One Test Dataset is not Enough
Good! So you evaluate your methods on the test dataset so you have a good estimate of how they perform in production… Well, yes but you have to do it methodically right. There is a problem that time series requires to have the test dataset strictly after the training of dataset as already mentioned. The further the test dataset goes into the past the better performance estimation you have but also the further from production usage you get. You want to have a wide test dataset because it gives you better evaluation but at the same time, you want to have a short test dataset because then your model covers cases from the near past that could be very valuable for production performance. So what are you going to do? You train the chosen method again on all past data (and no test dataset) and deploy this new trained version. You just need to take care that the training was as successful as you have evaluated before.
At ShipMonk we generalize the last thought a bit. We use a long test dataset with at least one year of data. Then we run a backtest of methods on it that is as close to the production usage as possible. So if the model of the method is trained at the beginning of every month on all possible data and then it is used for the next month then the same happens in our backtest. So we do not evaluate only results themselves but the whole process of getting them, the same process we would deploy.

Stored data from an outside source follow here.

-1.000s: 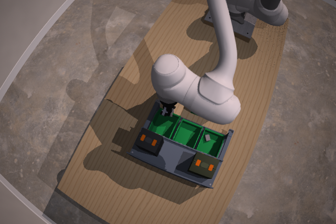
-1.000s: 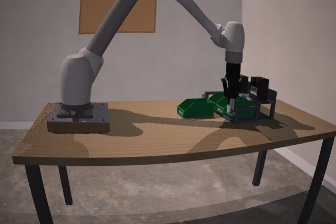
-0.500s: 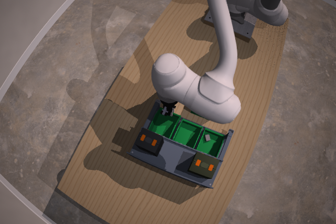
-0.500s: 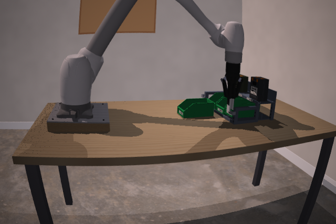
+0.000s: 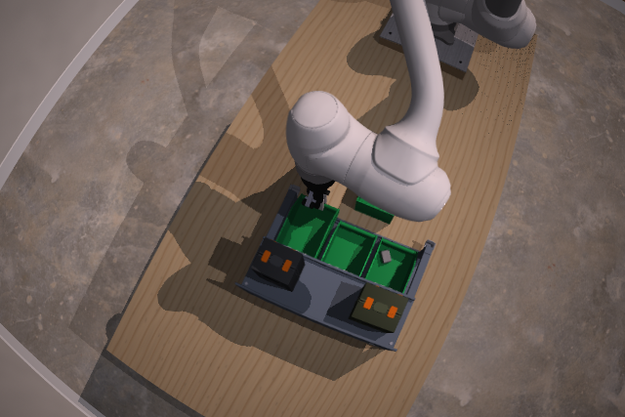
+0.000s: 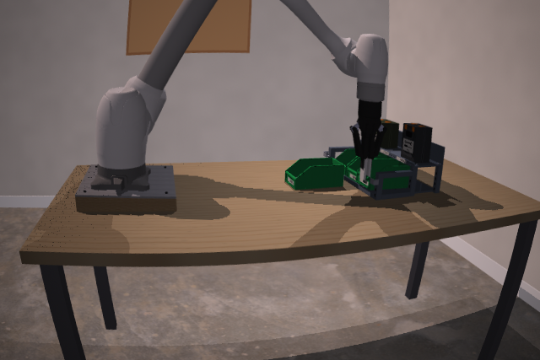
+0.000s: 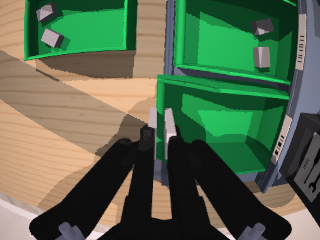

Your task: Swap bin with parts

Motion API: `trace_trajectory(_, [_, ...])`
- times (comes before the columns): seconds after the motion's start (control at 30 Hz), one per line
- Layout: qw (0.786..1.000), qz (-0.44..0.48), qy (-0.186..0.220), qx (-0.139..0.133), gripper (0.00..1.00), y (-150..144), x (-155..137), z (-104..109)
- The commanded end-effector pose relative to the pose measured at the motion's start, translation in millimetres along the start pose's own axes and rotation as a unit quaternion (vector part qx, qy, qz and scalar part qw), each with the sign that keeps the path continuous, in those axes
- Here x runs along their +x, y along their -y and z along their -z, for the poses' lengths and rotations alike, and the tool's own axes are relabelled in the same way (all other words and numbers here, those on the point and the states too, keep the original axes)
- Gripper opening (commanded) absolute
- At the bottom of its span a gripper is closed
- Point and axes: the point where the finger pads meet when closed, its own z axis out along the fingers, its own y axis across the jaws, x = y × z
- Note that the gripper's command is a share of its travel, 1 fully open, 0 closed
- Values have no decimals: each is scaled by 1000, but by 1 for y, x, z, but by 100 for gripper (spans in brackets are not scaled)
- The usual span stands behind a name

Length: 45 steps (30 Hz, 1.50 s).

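Observation:
The empty green bin (image 5: 303,232) (image 7: 227,127) (image 6: 392,180) stands in the end slot of the grey shelf (image 5: 322,286). My gripper (image 5: 313,202) (image 6: 365,174) (image 7: 160,118) points straight down. Its fingers are shut on this bin's front wall, one finger inside and one outside. The green bin with parts (image 5: 373,209) (image 6: 314,173) (image 7: 87,20) stands upright on the table just in front of the shelf. Two grey parts (image 7: 48,26) lie in it. In the top view my arm hides most of it.
Two more green bins (image 5: 348,248) (image 5: 391,266) fill the other shelf slots, with grey parts in them. A black box (image 5: 276,262) (image 6: 416,138) and an olive box (image 5: 379,306) stand on the shelf's upper board. The robot base (image 6: 126,185) is at the table's far end.

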Motion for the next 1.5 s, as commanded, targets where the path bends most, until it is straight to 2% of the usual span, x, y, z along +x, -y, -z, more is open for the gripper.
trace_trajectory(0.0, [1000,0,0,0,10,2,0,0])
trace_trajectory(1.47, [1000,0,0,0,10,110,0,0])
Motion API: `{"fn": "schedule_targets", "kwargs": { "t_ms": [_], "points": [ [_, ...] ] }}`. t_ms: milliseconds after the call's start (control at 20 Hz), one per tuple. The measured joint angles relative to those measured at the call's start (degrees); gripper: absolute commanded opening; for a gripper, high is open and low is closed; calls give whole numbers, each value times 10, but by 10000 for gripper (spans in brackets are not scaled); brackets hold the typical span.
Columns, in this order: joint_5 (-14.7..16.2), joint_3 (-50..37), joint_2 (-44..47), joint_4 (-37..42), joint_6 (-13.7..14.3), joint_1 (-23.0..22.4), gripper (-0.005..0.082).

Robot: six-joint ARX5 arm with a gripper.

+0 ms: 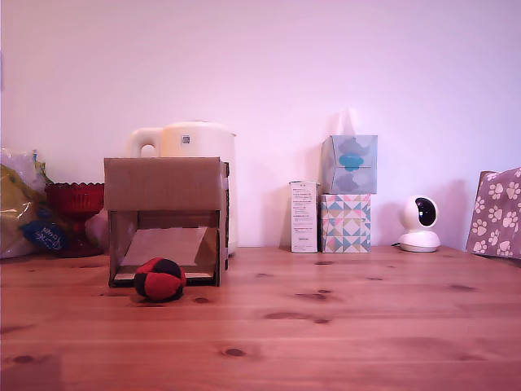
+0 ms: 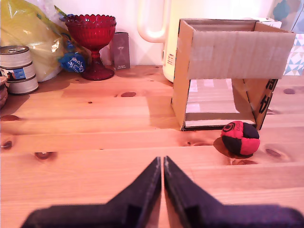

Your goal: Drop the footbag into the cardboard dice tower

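On the wooden table (image 1: 342, 326), knotty pine planks with a smooth sheen, the small soft footbag of red and black panels (image 1: 159, 278) lies just in front of the brown corrugated cardboard dice tower (image 1: 165, 213), touching or nearly touching the lip of its front opening, well in from the near edge. In the wrist view the black gripper (image 2: 163, 164) has its two tapered fingers pressed together, holding nothing, and points at bare wood to one side of the footbag (image 2: 241, 138).

Risks, as I judge them: the fingers must part before any grasp, and the bag is round and squashy, so a pinch off its middle could roll it away or push it under the sloped cardboard ramp (image 1: 167, 247). The tower (image 2: 228, 71) is light, open-topped card; a nudge could shift it against the cream plastic kettle (image 1: 195, 163) behind. A release off the top opening would bounce the bag off the rim.

Going left to right in the exterior view:
- crinkly yellow plastic bag (image 1: 15, 204)
- scalloped red glass goblet (image 1: 75, 213)
- the tower and kettle
- slim white carton (image 1: 304, 217)
- two stacked patterned tissue boxes (image 1: 347, 195)
- glossy white domed camera (image 1: 420, 224)
- paw-print fabric bag (image 1: 496, 212).
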Motion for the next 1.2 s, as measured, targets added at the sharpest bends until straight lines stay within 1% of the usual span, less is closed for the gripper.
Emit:
{"fn": "schedule_targets", "kwargs": {
  "t_ms": [450,600,800,850,900,950,1000,1050,1200],
  "points": [
    [0,0,0,0,0,0,-24],
    [42,-1,0,27,-2,0,-24],
    [79,10,0,34,-5,0,-24],
    [87,15,0,43,-12,-3,-24],
    [94,17,0,58,-24,-8,-24],
    [107,21,0,65,-44,-14,-24],
    [115,23,0,66,-51,-21,-24],
    [121,25,0,66,-57,-28,-24],
    [132,41,20,65,-58,-44,-24]
  ]
}}
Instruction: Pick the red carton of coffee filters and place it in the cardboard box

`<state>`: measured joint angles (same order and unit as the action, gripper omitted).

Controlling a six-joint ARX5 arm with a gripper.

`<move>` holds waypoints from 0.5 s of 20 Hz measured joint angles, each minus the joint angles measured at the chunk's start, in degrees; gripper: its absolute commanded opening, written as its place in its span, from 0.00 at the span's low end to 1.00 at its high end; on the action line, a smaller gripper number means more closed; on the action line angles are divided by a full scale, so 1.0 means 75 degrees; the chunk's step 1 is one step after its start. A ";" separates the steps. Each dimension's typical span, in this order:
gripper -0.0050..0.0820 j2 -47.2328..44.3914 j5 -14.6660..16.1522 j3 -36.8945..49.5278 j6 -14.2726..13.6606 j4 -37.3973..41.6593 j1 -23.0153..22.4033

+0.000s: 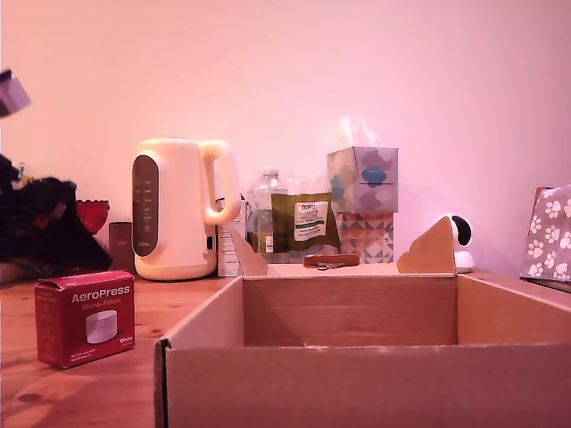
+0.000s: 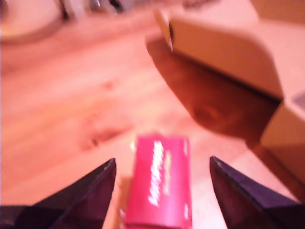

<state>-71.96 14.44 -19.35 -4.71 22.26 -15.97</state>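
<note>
The red carton of coffee filters (image 1: pixel 85 317) stands upright on the wooden table at the exterior view's left, its white "AeroPress" lettering facing the camera. In the blurred wrist view the carton (image 2: pixel 159 183) lies between the two dark fingers, with a gap on each side. My gripper (image 2: pixel 162 160) is open above it, touching nothing. In the exterior view the arm is a dark blurred mass (image 1: pixel 40 227) just above and behind the carton. The cardboard box (image 1: pixel 357 379) fills the foreground centre and right, open-topped, with one corner (image 2: pixel 224 52) in the wrist view.
Behind the carton stand a cream kettle (image 1: pixel 174 209), a red glass bowl (image 1: pixel 92 214), a green packet (image 1: pixel 303 223), two stacked tissue boxes (image 1: pixel 362 201), a white camera (image 1: pixel 460 242) and a paw-print box (image 1: pixel 549 234). Bare wood (image 2: pixel 71 95) lies between carton and box.
</note>
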 measured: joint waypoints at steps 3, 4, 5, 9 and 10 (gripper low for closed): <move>0.71 0.0000 -0.0035 -0.0003 0.0000 -0.0195 0.0000; 0.71 0.0000 -0.0096 -0.0003 0.0000 -0.0306 0.0000; 0.71 -0.0020 -0.0160 -0.0003 0.0000 -0.0405 0.0000; 0.71 -0.0414 -0.0195 -0.0003 0.0000 -0.0085 0.0000; 0.71 -0.0618 -0.0192 -0.0003 0.0000 0.0050 0.0000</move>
<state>-76.60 12.99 -19.38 -4.71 22.63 -15.97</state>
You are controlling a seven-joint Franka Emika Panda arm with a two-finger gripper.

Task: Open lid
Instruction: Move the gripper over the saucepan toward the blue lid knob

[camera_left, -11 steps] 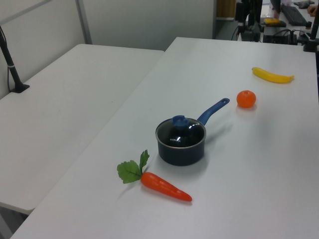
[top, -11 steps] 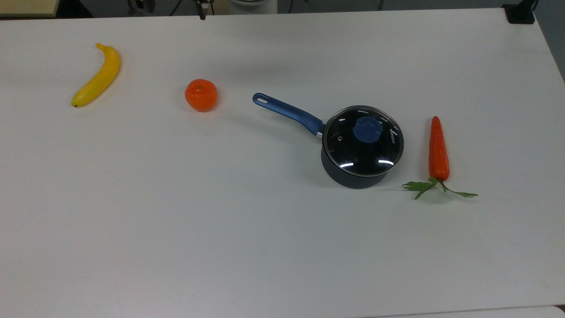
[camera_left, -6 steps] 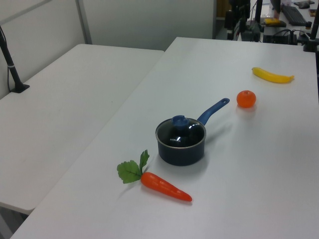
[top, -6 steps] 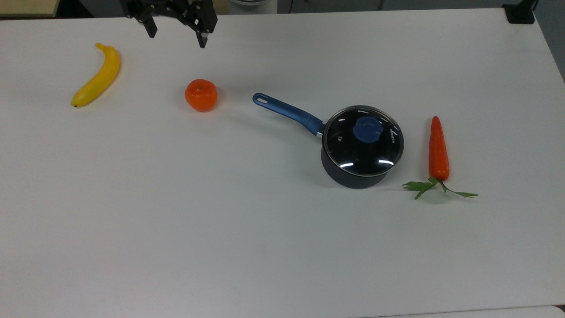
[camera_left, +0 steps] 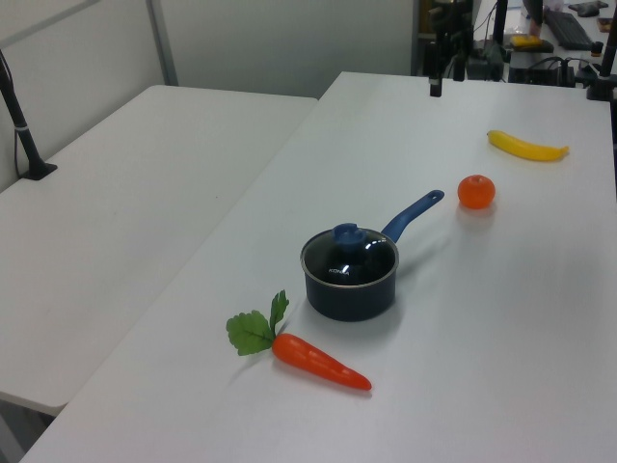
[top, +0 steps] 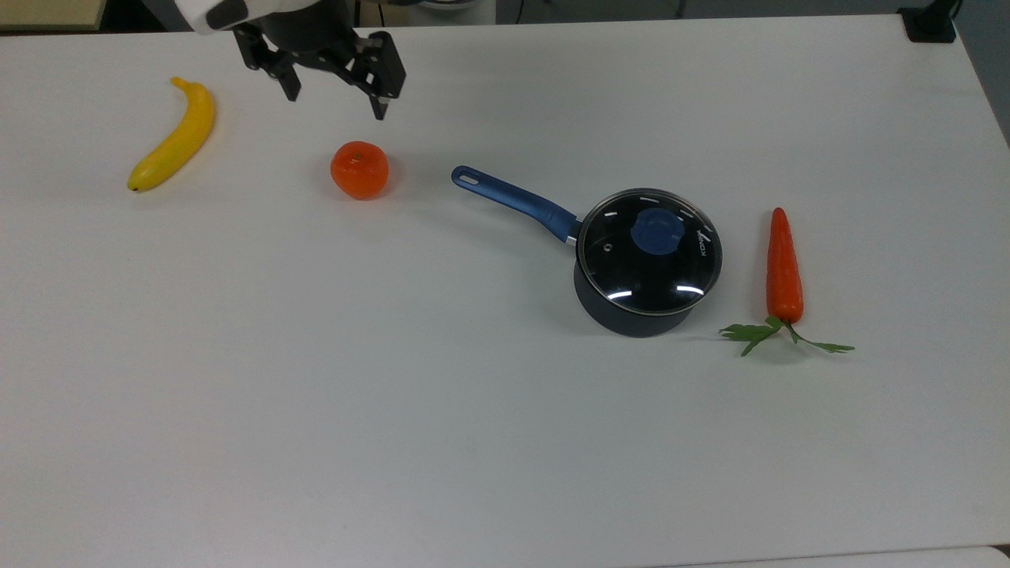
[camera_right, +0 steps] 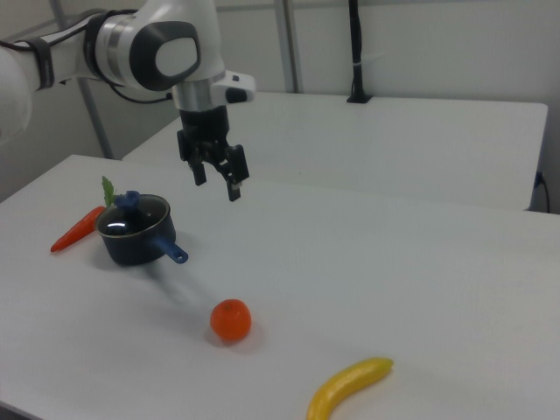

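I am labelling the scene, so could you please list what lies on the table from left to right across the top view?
banana → orange → saucepan with its lid on → carrot

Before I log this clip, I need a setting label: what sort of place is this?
Probably a robotics lab or office. A robot arm's hand hangs over a plain white table set with a lidded pan, a carrot and a banana; desks with equipment stand behind.
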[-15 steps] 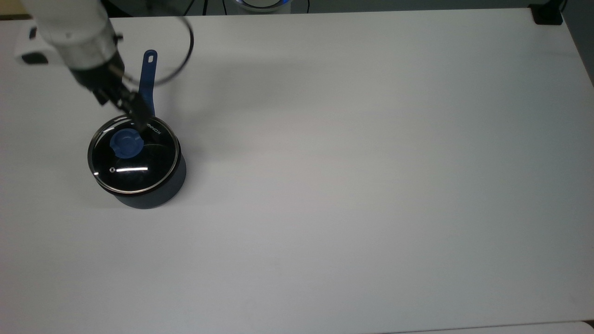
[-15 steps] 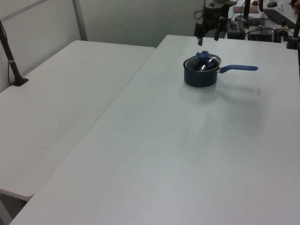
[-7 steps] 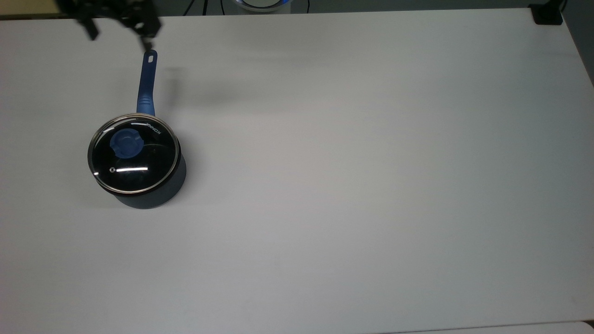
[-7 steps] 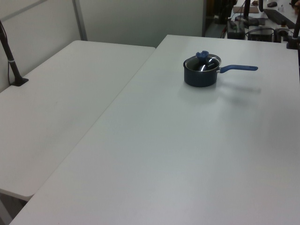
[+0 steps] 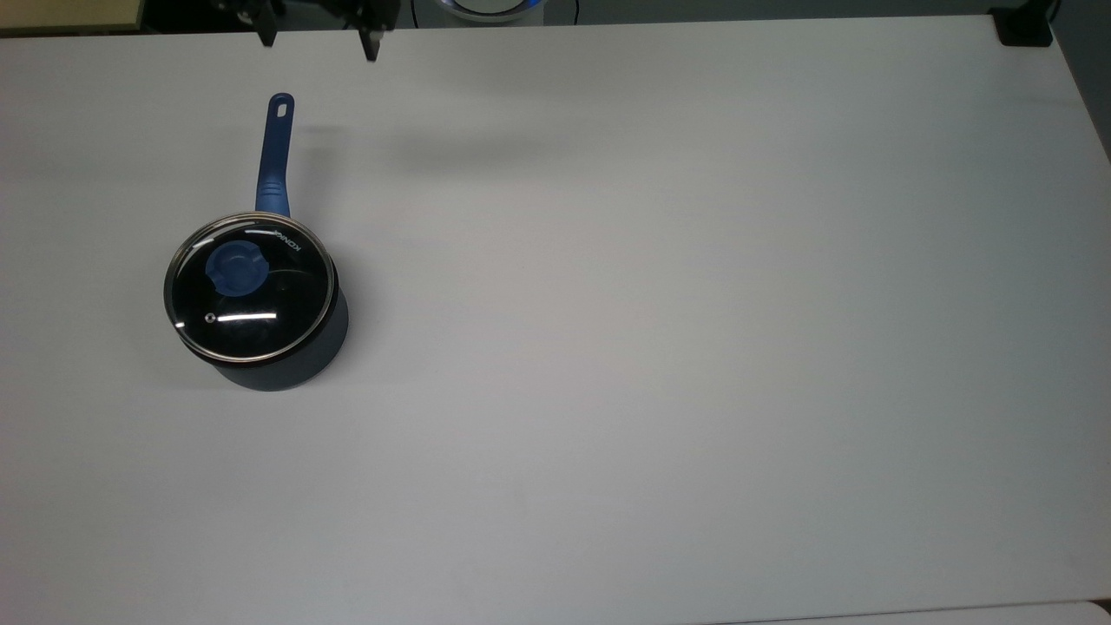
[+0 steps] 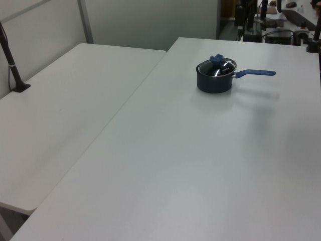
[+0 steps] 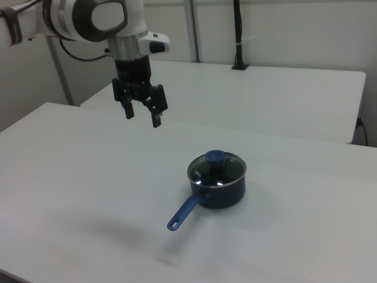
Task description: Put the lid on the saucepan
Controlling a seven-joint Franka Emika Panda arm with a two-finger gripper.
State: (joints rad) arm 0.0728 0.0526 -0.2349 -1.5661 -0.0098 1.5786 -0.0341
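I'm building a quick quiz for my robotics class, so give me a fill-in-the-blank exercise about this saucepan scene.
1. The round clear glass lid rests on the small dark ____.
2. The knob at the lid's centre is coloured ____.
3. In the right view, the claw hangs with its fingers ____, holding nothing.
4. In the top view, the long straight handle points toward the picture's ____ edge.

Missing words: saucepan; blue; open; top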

The schema of training is very similar to the time series cross-validation approach, except for the fact that every model or method can do it in its own way. One can be trained every month, another can be trained every day, and another can be universally trained just once for all time.
Let’s emphasize that the only requirement for the method is that it outputs predictions for the test dataset, and the procedure behind it can be pretty much anything. Anything while it is not cheating with the data. So our data scientists still need to be careful when developing their methods.
So, is a procedure more important than results?
Let’s go back to our original question. There is probably no general answer for this, and you have to always think about it in the context of your problem. Black-boxing vs Rule-based systems is a very discussed topic nowadays and it is very related to the question. But it would not be fair to keep the question completely unanswered so we discuss it at least from our perspective in case of the forecasting problem.
At ShipMonk we put a lot of effort into developing a general methodology to evaluate results of a high variety of methods so we eliminate the boundaries of what data scientists could do on their way to achieve the best results. Hence we have a strict procedure of how to define the test dataset and what data we can use on the way to provide results. Basically, the test dataset is always a part of the problem statement. Then we can compare any reasonable solutions against each other and we do not need to care about the approach behind them. But at the end of the day, it is always about the results you provide so the focus on the proper evaluation is a necessary step you need to take to succeed in the long run.